Pictures stay out of this copy; please retype only the lines from the start of the records through the line with "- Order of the".

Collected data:

━━━━━━━━━━━━━━━━━━━━

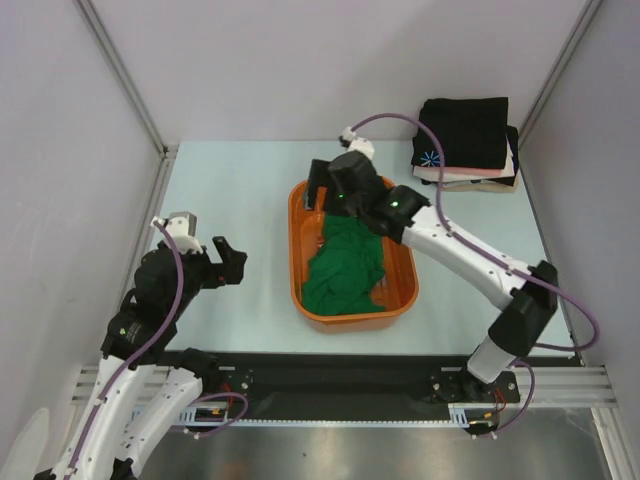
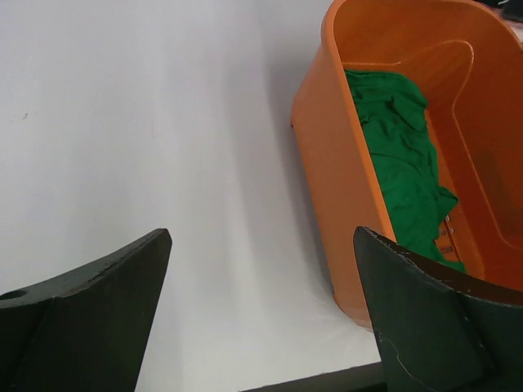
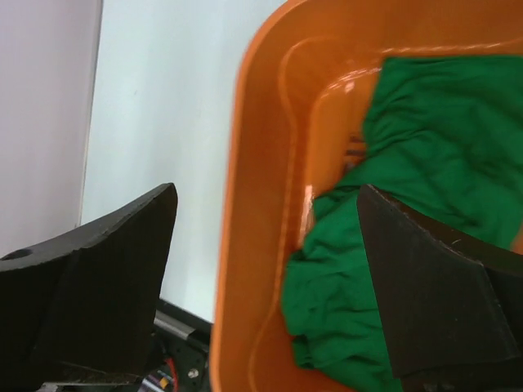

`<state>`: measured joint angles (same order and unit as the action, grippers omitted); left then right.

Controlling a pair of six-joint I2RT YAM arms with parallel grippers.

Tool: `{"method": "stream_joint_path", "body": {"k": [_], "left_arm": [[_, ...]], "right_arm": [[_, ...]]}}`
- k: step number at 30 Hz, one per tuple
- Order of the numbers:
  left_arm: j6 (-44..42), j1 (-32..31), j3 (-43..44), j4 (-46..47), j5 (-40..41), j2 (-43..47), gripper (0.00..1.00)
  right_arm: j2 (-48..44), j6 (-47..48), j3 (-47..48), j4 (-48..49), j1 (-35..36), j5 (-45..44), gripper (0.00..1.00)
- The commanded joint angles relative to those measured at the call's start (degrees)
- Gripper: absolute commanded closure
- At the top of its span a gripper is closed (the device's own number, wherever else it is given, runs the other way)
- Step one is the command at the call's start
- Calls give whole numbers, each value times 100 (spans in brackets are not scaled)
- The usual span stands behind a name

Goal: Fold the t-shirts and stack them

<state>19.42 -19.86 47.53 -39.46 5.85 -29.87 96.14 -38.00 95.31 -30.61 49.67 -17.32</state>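
A crumpled bright green t-shirt (image 1: 345,265) lies in the orange basket (image 1: 300,300) at mid table; it also shows in the left wrist view (image 2: 400,155) and the right wrist view (image 3: 425,180). A folded stack with a black t-shirt (image 1: 462,130) on top, bearing a starburst mark, over pink and white ones, sits at the back right. My right gripper (image 1: 322,188) is open and empty above the basket's far left rim (image 3: 245,212). My left gripper (image 1: 232,262) is open and empty, left of the basket.
Grey walls enclose the table on three sides. The black rail (image 1: 330,365) runs along the near edge. Bare table (image 1: 230,190) lies between the left arm and the basket (image 2: 327,180).
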Motion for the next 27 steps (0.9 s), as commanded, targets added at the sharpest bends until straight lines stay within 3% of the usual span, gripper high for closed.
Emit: {"method": "stream_joint_path", "body": {"k": [1, 11, 27], "left_arm": [[-70, 8, 64, 149, 57, 77, 0], [-79, 8, 11, 193, -22, 104, 0], [-79, 8, -33, 211, -22, 104, 0]], "right_arm": [[-411, 512, -459, -120, -378, -52, 5], [537, 960, -426, -411, -1196, 1125, 4], [2409, 1093, 111, -489, -1179, 1223, 7]]}}
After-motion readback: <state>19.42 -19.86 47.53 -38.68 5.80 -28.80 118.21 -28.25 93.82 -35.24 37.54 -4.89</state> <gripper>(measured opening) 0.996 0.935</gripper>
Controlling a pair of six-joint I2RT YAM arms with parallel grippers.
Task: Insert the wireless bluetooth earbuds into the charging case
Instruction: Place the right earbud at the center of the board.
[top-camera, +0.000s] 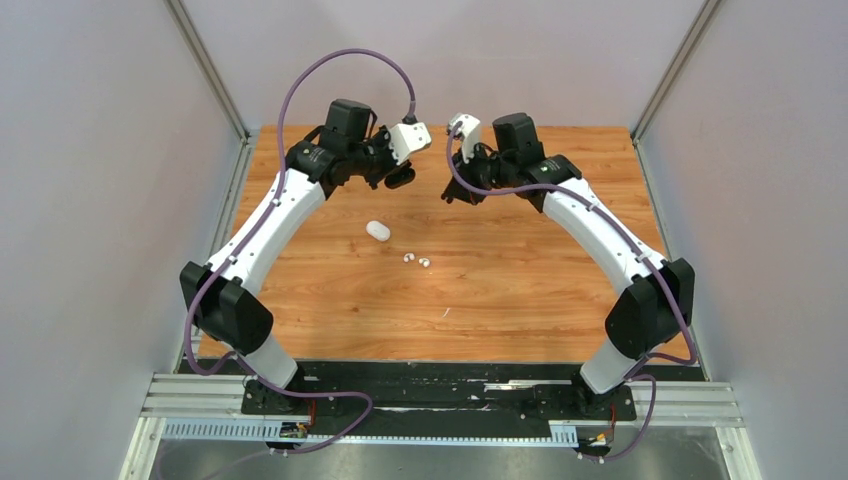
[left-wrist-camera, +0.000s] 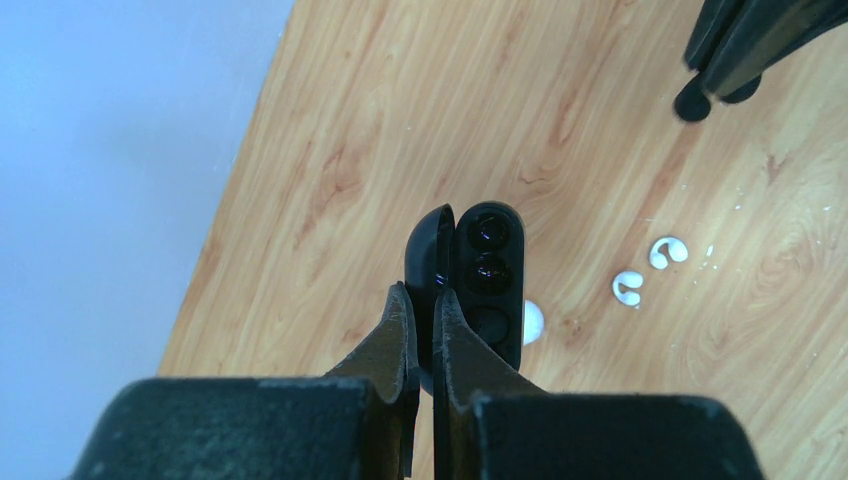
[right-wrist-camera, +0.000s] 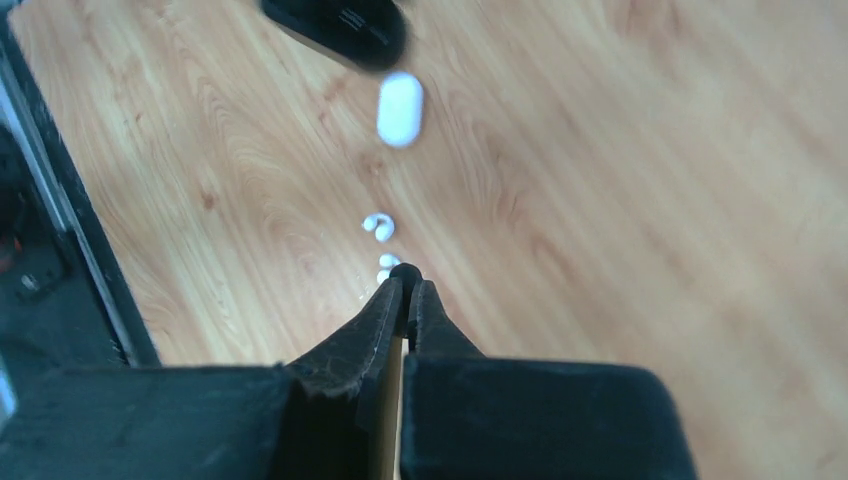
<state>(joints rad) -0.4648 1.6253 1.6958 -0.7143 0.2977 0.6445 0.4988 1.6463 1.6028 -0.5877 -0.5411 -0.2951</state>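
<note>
Fingers (left-wrist-camera: 398, 338) of the left gripper (left-wrist-camera: 432, 305) are closed narrow on the black charging case (left-wrist-camera: 490, 262), pinching it at its lower end; the case stands open, lid (left-wrist-camera: 428, 252) hinged to the left of the base, with glossy dark wells facing the wrist camera; whether black buds sit in those wells cannot be told. The case appears raised above the table (top-camera: 520, 300), over its far centre. Fingers (right-wrist-camera: 372, 335) of the right gripper (right-wrist-camera: 405, 288) are pressed together tip to tip; whether anything tiny is nipped at the tips cannot be told. The two grippers face one another at the far side of the table, near but apart. On the wood, nearer the arm bases than both grippers, lies the white charging case (top-camera: 378, 231), closed, an oval on its own; in the left wrist view it is mostly hidden behind the black case. Just to its right and slightly nearer lie the left white earbud (top-camera: 408, 257) and the right white earbud (top-camera: 424, 262), close beside each other, loose on the table, outside any case and touched by neither gripper; the right gripper's tips hang above them in its own wrist view.
</note>
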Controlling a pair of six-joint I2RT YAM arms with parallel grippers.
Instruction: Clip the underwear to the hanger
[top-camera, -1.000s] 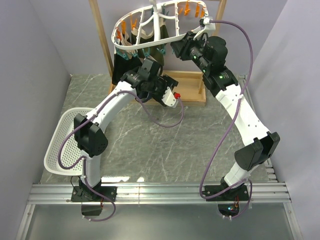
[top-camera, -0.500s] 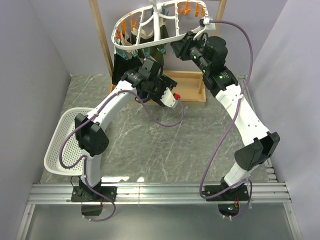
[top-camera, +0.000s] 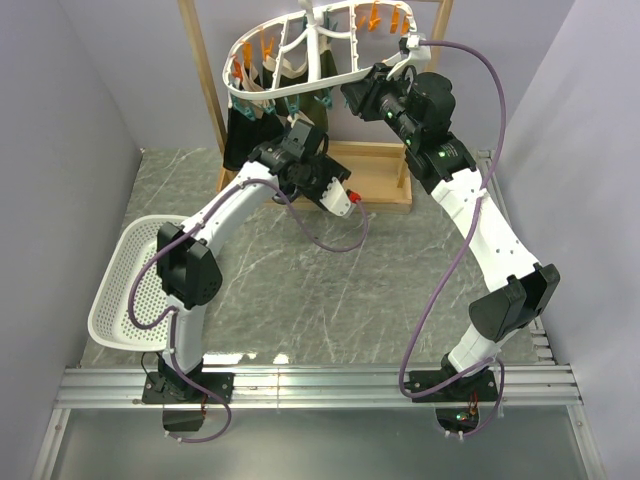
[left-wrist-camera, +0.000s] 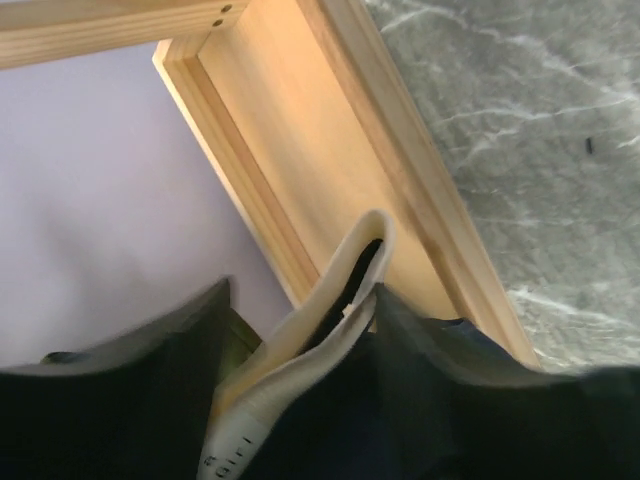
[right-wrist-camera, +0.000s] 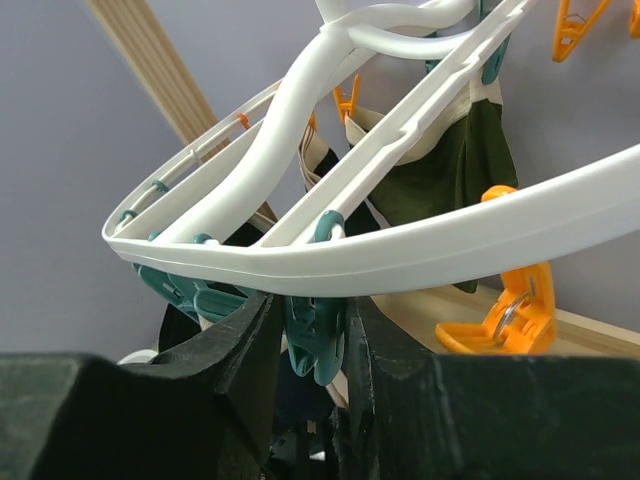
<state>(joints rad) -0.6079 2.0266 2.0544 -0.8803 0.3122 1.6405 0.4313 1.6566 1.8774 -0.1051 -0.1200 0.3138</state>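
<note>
The white oval hanger hangs from the wooden frame and fills the right wrist view. My right gripper is closed around a teal peg that hangs under the ring's near rim, with one finger on each side of it. My left gripper sits just below the ring in the top view. It is shut on the navy underwear and holds the pale beige waistband pointing upward. The left fingertips are buried in the fabric.
An olive-green garment and a dark one hang from other pegs. An orange peg hangs right of the teal one. The wooden frame post and base stand behind. A white basket lies at left.
My left arm has moved slightly up and to the right, bringing the underwear closer under the hanger. The right arm has not moved.
</note>
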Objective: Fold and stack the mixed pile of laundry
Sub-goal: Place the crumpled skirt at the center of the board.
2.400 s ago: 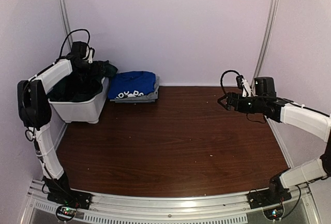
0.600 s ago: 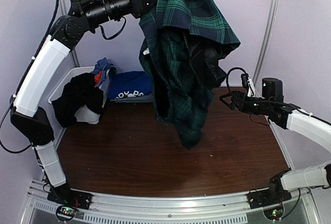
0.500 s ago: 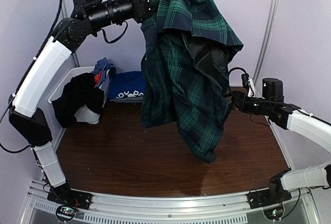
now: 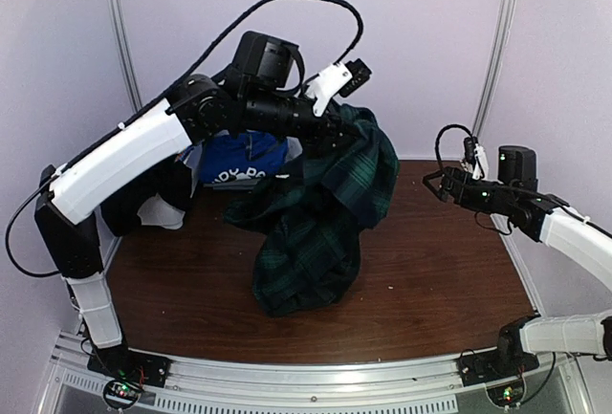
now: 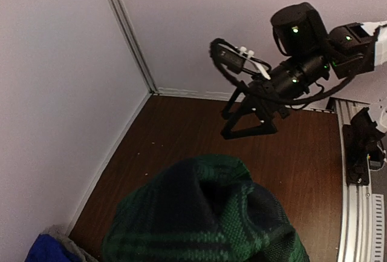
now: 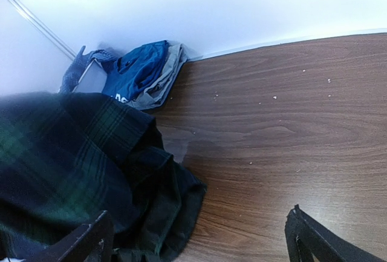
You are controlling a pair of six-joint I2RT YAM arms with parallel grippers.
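Whereas the tartan skirt (image 4: 316, 232) hung high half a second ago, it now lies heaped mid-table, its top bunched at the lowered left gripper (image 4: 337, 130), whose grip cannot be judged. The right gripper (image 4: 438, 185) waits wide open. Folding can likely begin: bare table (image 4: 449, 280) lies right and front, the folded blue T-shirt (image 4: 244, 161) behind.

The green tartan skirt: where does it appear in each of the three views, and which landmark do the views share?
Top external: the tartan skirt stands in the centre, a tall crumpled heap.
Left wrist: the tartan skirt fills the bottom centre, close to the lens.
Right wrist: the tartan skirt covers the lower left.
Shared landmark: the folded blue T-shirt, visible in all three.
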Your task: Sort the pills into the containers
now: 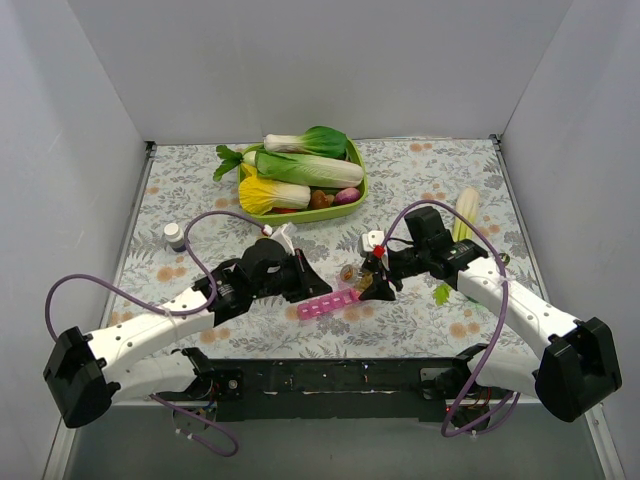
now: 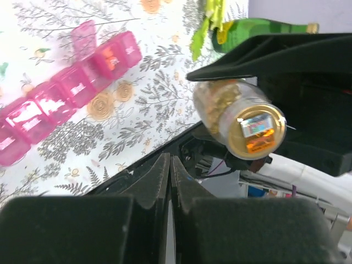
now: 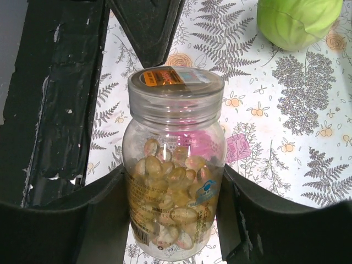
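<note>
My right gripper [image 1: 374,284] is shut on a clear bottle [image 3: 175,181] full of amber pills [image 3: 170,187]; its mouth carries an orange-labelled seal. In the top view the bottle [image 1: 354,278] is held just above the right end of the pink containers strip [image 1: 328,304]. The strip lies on the cloth [image 2: 66,93] with one lid standing open [image 2: 82,36]. An orange speck shows in one compartment [image 2: 108,55]. My left gripper [image 1: 300,282] is shut with nothing visible between its fingers [image 2: 159,173], just left of the strip. It faces the bottle [image 2: 239,118].
A green tray [image 1: 355,188] with vegetables stands at the back centre. A small white bottle [image 1: 174,236] stands at the left. A corn cob [image 1: 466,214] and a green leaf [image 1: 441,293] lie beside the right arm. A green cabbage [image 3: 297,19] lies beyond the bottle.
</note>
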Robot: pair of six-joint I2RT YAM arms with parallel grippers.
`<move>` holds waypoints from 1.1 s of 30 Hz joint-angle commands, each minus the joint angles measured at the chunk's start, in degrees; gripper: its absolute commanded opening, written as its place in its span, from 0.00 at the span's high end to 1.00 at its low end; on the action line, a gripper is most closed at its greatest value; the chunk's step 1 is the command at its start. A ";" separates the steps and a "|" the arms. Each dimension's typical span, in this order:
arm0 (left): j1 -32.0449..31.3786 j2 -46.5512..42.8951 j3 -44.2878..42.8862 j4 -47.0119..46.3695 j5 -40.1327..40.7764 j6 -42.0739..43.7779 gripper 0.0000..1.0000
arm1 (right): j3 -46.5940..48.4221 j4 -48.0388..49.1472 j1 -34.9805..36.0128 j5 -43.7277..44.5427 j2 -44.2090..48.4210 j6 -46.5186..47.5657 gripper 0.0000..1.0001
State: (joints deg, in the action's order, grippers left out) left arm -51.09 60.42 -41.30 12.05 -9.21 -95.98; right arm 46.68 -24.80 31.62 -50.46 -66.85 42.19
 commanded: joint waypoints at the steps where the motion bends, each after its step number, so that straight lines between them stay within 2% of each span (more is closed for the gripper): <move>1: 0.20 -2.50 -2.47 6.06 5.52 -7.77 1.00 | 0.35 2.47 0.02 0.36 0.41 0.08 0.99; 2: 0.20 -3.55 -2.47 1.96 4.56 -4.25 1.00 | 0.35 2.39 0.02 0.53 0.49 -0.09 0.99; 3: 0.20 -4.43 -1.60 -0.95 -0.06 0.23 0.93 | 0.35 2.38 0.02 0.45 0.49 0.08 0.99; 4: 0.20 -5.48 -0.98 -3.94 -3.06 11.84 0.78 | 0.43 2.38 0.02 0.45 0.49 0.08 0.99; 5: 0.20 -7.75 -0.19 -8.32 -6.83 16.31 0.38 | 0.35 2.38 -0.06 0.27 0.49 0.08 0.99; 6: 0.20 -8.73 0.25 -9.49 -11.92 22.36 0.21 | 0.26 2.38 0.11 0.18 0.41 -0.01 0.99; 7: 0.11 -9.87 0.78 -9.59 -13.36 27.21 0.11 | 0.35 2.47 0.03 0.10 0.40 -0.01 0.99; 8: 0.11 -10.67 1.22 -9.16 -14.25 35.78 0.04 | 0.26 2.39 0.02 -0.43 0.23 0.08 0.99; 10: 0.11 -12.96 2.96 -8.98 -17.83 44.88 0.02 | 0.52 2.03 0.02 -1.31 0.05 0.52 0.99; 11: 0.11 -13.48 3.67 -9.94 -18.47 52.58 0.02 | 0.52 1.77 0.02 -2.09 -0.21 0.78 0.99; 14: 0.11 -13.23 5.43 -13.35 -19.53 61.24 0.02 | 0.87 1.07 0.02 -3.15 -0.56 1.57 0.99; 18: 0.11 -8.58 2.90 -15.04 -18.30 72.83 0.02 | 0.88 0.28 0.02 -4.03 -0.74 2.36 0.99; 24: 0.03 -1.81 -1.41 -18.55 -17.33 77.61 0.02 | 0.87 0.01 0.02 -4.91 -0.91 2.98 0.99; 29: 0.03 1.36 -2.38 -21.10 -18.38 75.25 0.03 | 0.79 0.10 0.02 -5.09 -0.91 3.07 0.99; 33: -0.24 2.85 -2.30 -21.81 -18.91 74.10 0.10 | 0.70 0.19 0.02 -5.00 -0.83 3.07 0.99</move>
State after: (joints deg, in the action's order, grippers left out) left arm -51.03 62.48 -41.78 -7.18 -26.72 -22.04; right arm 46.68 -24.43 31.62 -53.32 -67.66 44.42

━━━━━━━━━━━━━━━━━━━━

### Your response
`<state>`: measured joint angles (same order and unit as the action, grippers omitted); left then right.

Controlling a pair of six-joint I2RT YAM arms with parallel grippers.

Tool: `{"method": "stream_joint_path", "body": {"k": [_], "left_arm": [[_, ...]], "right_arm": [[_, ...]]}}`
- k: step number at 30 Hz, one per tuple
- Order of the numbers:

With that, the answer is finished.